(Instructions to follow): Only the pictures should be left out; repeat the rest of the data exactly.

BEGIN

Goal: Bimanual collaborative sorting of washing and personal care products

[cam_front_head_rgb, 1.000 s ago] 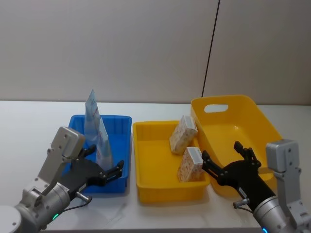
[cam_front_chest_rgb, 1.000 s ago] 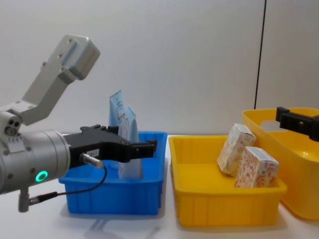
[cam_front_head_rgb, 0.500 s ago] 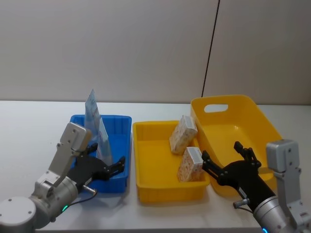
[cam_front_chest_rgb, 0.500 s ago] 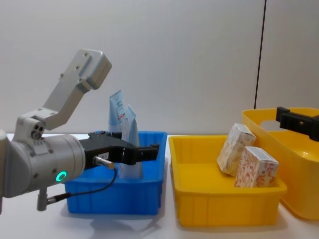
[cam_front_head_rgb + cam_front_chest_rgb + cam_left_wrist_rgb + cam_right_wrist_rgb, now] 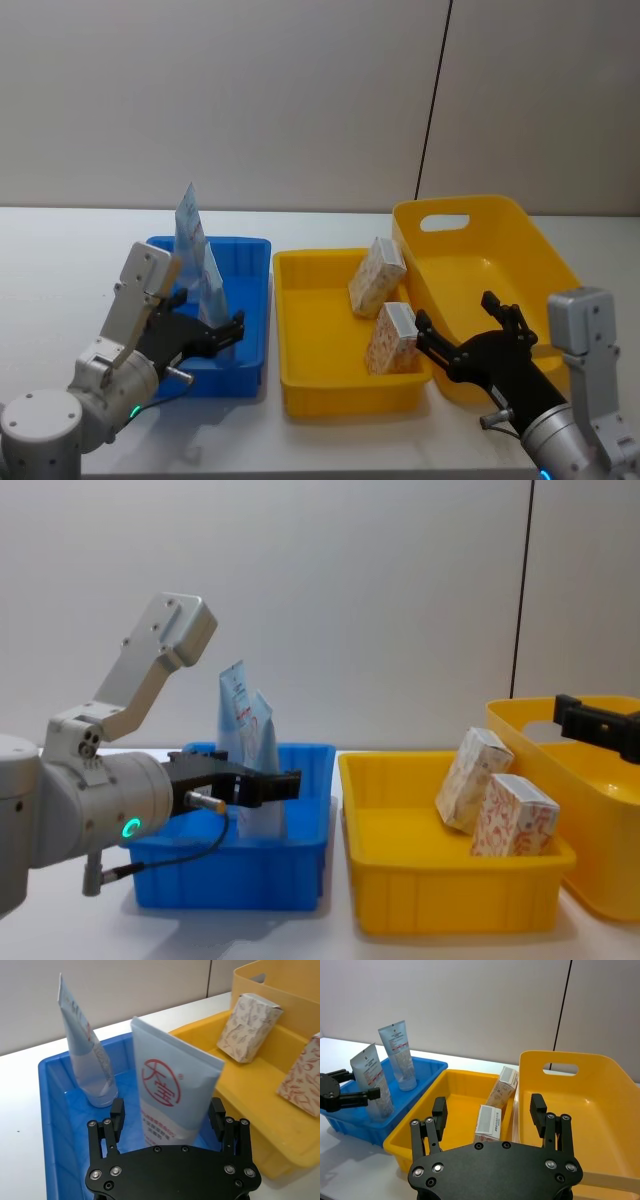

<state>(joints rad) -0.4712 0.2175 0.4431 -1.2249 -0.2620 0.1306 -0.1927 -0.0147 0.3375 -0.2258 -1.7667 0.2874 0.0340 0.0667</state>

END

(Solution to the problem):
Goal: Bimanual collaborative sorting of washing and personal care products

[cam_front_head_rgb, 1.000 s ago] 
[cam_front_chest_rgb, 1.000 s ago] 
[cam_front_head_rgb, 0.500 s ago] 
[cam_front_chest_rgb, 0.500 s ago] 
[cam_front_head_rgb + cam_front_chest_rgb + cam_left_wrist_rgb + cam_right_wrist_rgb, now] 

<state>(joints rad) -0.4712 0.2175 0.4431 -1.2249 -0.2620 0.1306 -0.1927 -0.0147 0.3375 -0.2258 -1.7667 0.2874 0.0340 0.0667</state>

The exercise requires nothing else.